== Your assignment ==
Set down only what runs from the line containing "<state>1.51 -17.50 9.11" through the last line of the data, exactly as it reads.

== Collected material ==
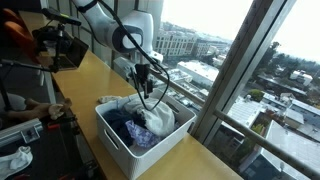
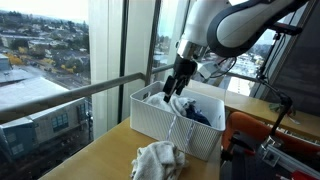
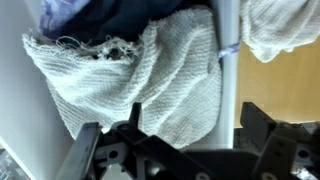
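Note:
A white slatted basket (image 1: 118,143) (image 2: 160,122) stands on the wooden table by the window. It holds a white knitted cloth (image 3: 150,80) (image 1: 157,119) and dark blue clothing (image 3: 130,15) (image 1: 124,122). My gripper (image 1: 147,88) (image 2: 174,90) (image 3: 175,140) hangs just above the basket. In the wrist view its fingers stand wide apart with nothing between them, and the white cloth lies below, spread up against the basket's wall (image 3: 228,60). Another white cloth (image 2: 158,160) (image 3: 285,30) lies on the table outside the basket.
The window glass and its railing (image 2: 90,90) run close behind the basket. A person (image 1: 25,110) and a dark camera rig (image 1: 60,45) are at the table's far side. Red equipment (image 2: 265,140) stands past the basket.

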`<state>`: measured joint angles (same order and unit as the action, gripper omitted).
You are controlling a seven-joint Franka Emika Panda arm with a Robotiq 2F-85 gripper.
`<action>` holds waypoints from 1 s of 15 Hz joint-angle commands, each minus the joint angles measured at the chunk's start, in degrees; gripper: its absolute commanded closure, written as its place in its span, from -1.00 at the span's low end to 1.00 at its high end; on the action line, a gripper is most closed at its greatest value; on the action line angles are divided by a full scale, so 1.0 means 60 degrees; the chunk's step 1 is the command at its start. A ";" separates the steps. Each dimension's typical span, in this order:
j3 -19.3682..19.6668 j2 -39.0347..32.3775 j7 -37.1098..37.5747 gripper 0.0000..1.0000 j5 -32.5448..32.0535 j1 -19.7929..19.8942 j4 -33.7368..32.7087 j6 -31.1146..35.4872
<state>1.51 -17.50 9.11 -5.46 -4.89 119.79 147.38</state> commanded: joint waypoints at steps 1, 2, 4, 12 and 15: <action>-0.0245 0.0592 0.0233 -1.00 -0.0090 -0.0310 0.0194 -0.0042; -0.0335 0.0668 0.0268 -1.00 -0.0104 -0.0411 0.0218 -0.0004; -0.0550 0.0789 0.0319 -1.00 -0.0121 -0.0624 0.0309 0.0089; -0.1352 -0.0050 0.0421 -1.00 0.0066 -0.1354 0.0556 0.0582; -0.1393 -0.0499 0.0398 -1.00 0.0046 -0.1482 0.0587 0.0730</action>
<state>-6.53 -18.12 11.50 -5.42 -13.39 123.42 149.87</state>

== Solved problem ==
<state>1.51 -17.50 9.11 -5.46 -4.89 119.79 147.38</state> commanded: joint waypoints at steps 1, 2, 4, 12 and 15: <action>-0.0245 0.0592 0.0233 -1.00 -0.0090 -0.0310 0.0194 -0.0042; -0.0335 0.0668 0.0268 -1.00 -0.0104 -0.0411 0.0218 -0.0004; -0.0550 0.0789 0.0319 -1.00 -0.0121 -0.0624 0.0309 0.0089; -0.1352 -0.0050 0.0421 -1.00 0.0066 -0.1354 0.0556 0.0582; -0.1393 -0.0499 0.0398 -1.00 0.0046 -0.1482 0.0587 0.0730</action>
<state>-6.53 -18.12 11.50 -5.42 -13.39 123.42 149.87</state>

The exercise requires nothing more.